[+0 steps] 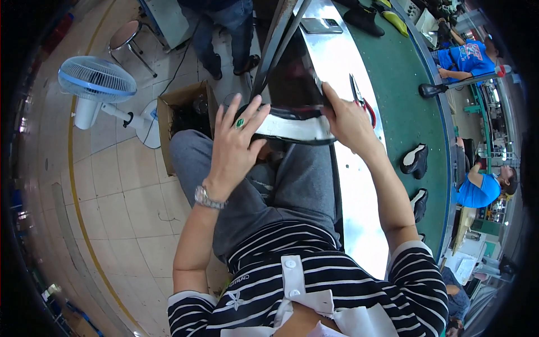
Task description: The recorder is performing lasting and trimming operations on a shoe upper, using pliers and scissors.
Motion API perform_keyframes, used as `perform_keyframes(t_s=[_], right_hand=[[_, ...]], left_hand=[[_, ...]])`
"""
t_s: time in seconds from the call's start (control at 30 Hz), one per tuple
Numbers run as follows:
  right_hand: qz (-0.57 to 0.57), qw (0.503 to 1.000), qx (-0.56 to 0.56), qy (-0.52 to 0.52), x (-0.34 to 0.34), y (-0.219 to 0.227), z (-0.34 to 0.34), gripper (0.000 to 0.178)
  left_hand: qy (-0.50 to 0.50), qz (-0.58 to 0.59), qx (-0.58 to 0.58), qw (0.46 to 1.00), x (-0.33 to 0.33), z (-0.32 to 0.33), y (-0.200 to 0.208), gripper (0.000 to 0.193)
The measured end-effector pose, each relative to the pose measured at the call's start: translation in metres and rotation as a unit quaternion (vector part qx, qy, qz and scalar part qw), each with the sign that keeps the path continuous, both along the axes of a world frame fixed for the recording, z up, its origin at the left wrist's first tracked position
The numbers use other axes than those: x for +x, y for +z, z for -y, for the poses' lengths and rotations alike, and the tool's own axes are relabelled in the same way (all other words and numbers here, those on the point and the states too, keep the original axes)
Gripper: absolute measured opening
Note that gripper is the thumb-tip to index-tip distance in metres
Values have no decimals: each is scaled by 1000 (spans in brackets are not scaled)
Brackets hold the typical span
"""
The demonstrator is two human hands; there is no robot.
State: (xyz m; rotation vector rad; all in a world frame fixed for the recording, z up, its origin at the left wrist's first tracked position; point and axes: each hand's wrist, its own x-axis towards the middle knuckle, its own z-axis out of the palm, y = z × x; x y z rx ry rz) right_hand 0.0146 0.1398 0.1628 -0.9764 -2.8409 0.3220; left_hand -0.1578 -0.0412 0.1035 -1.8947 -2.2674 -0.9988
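A black shoe with a long white underside is held crosswise above my lap. My right hand grips its right end, the thumb pointing up along the edge and the other fingers mostly hidden. At the opposite end, my left hand has its fingers stretched and spread, with the fingertips and thumb beside the shoe's tip. Whether they press on it, I cannot tell. Just beyond the shoe stands a dark glossy panel beside slanted metal bars. Red-handled scissors lie close to my right hand.
A phone lies on the shiny metal ledge. Beyond runs a green conveyor carrying black shoes. An open cardboard box and a fan stand at left. Someone stands ahead; others work at right.
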Motion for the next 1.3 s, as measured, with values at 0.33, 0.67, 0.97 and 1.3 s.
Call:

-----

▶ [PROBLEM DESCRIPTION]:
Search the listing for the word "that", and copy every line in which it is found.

▶ [WRITTEN SOLUTION]:
The measured end-effector pose, each relative to the pose measured at the call's start: translation in metres and rotation as a unit quaternion (vector part qx, qy, qz and scalar part qw), each with the sign that keeps the path continuous, both along the axes of a world frame fixed for the recording, z up, its origin at the left wrist's first tracked position
Note that gripper is the thumb-tip to index-tip distance in metres

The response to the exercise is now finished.